Director, Media Psychology Doctoral Program,
Fielding Graduate University
President, APA Division 46, Society for Media & Technology

I am am a media psychologist, the 2015 president for the American Psychological Associations’ Society for Media Psychology and Technology, and co-author of the soon to be released books, The Science of Audience Engagement and Mad Men Unzipped.

Passionate about social media, technology, and digital environments, I research and consult on how we communicate, connect, and find balance in changing environments. As a psychologist I applies theory, practice, and research to humanizing the technological landscape and digital experience.

I am a faculty member of Fielding Graduate University’s Media Psychology program and a senior research fellow at the Media Psychology Research Center, a research and consulting organization helping companies create positive and effective media, messaging, and technology. I frequently speak internationally on psychological components and influences of media and technology on human behavior. As a consultant I examine the cultural influence on human behavior and digital media, virtual communities and augmented reality, connection through social media communities, the psychology behind effective communication design, new and changing learning communities, and how to create solid user experience design.

I am always interested with how we connect, form relationships, communicate, and make meaning in digital environments. I enjoy extending the conversation through writing, speaking, teaching, and research. In general I am interested in our lived experiences and enjoy hearing the individual stories of how we engage.

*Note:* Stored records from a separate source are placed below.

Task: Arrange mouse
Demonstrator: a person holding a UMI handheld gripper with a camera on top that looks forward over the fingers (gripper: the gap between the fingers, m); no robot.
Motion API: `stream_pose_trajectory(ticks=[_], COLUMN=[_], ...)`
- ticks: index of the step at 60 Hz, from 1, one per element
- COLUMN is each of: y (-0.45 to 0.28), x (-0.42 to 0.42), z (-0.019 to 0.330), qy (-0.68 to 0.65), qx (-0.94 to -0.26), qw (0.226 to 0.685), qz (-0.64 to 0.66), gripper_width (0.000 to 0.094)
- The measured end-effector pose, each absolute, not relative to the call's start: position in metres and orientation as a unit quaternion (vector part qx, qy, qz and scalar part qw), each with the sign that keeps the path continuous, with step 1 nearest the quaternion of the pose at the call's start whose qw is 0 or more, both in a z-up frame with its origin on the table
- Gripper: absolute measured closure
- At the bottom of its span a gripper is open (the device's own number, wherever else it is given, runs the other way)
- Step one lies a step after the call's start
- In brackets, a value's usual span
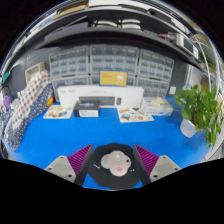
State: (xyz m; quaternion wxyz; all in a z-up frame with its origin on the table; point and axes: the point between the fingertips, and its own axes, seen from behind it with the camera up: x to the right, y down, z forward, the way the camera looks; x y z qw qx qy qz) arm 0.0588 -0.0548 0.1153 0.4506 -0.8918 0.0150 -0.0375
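My gripper [116, 162] holds the small rounded grey-and-black computer mouse [117, 163], one purple-padded finger [83, 158] pressing on each side, over the bright blue table mat [60, 140]. To set it down well, I judge I should keep it level, lower it onto bare mat short of the white printer [90, 97], and part my fingers only once it rests.

Probably a workshop: small-parts drawer cabinets [100, 66] (rows of them) behind a blue table [60, 135].
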Motion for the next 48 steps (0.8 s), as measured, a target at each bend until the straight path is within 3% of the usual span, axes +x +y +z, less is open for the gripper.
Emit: stream_pose_trajectory(ticks=[10, 23, 48], y=[-0.078, -0.115, -0.162], x=[0.017, -0.030, -0.075], z=[0.175, 0.217, 0.218], qy=[0.008, -0.001, -0.017], qx=[-0.875, -0.864, -0.869], qw=[0.483, 0.504, 0.495], qz=[-0.022, -0.003, 0.004], gripper_width=[0.0135, 0.0134, 0.0136])
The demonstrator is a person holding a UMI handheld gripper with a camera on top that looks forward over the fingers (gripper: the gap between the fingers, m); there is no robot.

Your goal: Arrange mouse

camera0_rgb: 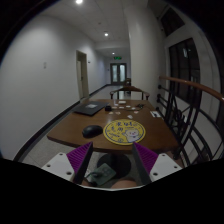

I write for both academic and popular audiences grounding my writing in psychology, science, research, and story. I am currently co-authoring the Science of Audience Engagement with Dr. Rutledge and recently co-authored Mad Men Unzipped about Mad Men fans engagement and how they meaning of their lives through watching the show. I author a blog on Psychology Today.com called “The Digital Life” and regularly engage with reporters on current topics in media psychology and technology. Recent interviews include The Atlantic, US News and World Report, Self Magazine, Internet Magazine, and Cosmopolitan.

I regularly speak on audience engagement, augmented reality, media and technology issues with privacy and ethics, learning environments, media psychology and technology for good, and how we interface with technology.

I began my career studying engineering and then made the unusual jump to advertising and public relations. While it might not have made sense at the time it fueled my interest the science and technology behind how we are driven to connect and communicate. With experience in design and usability I discovered the newly emerging field of Media Psychology. I have been researching and teaching in Media Psychology and Technology ever since. My passion remains in how we connect and make meaning in digital environments (which is not also coming to mean through digital environments). I enjoy the dialogue with others on the topic and continue to uncover new areas for research and understanding.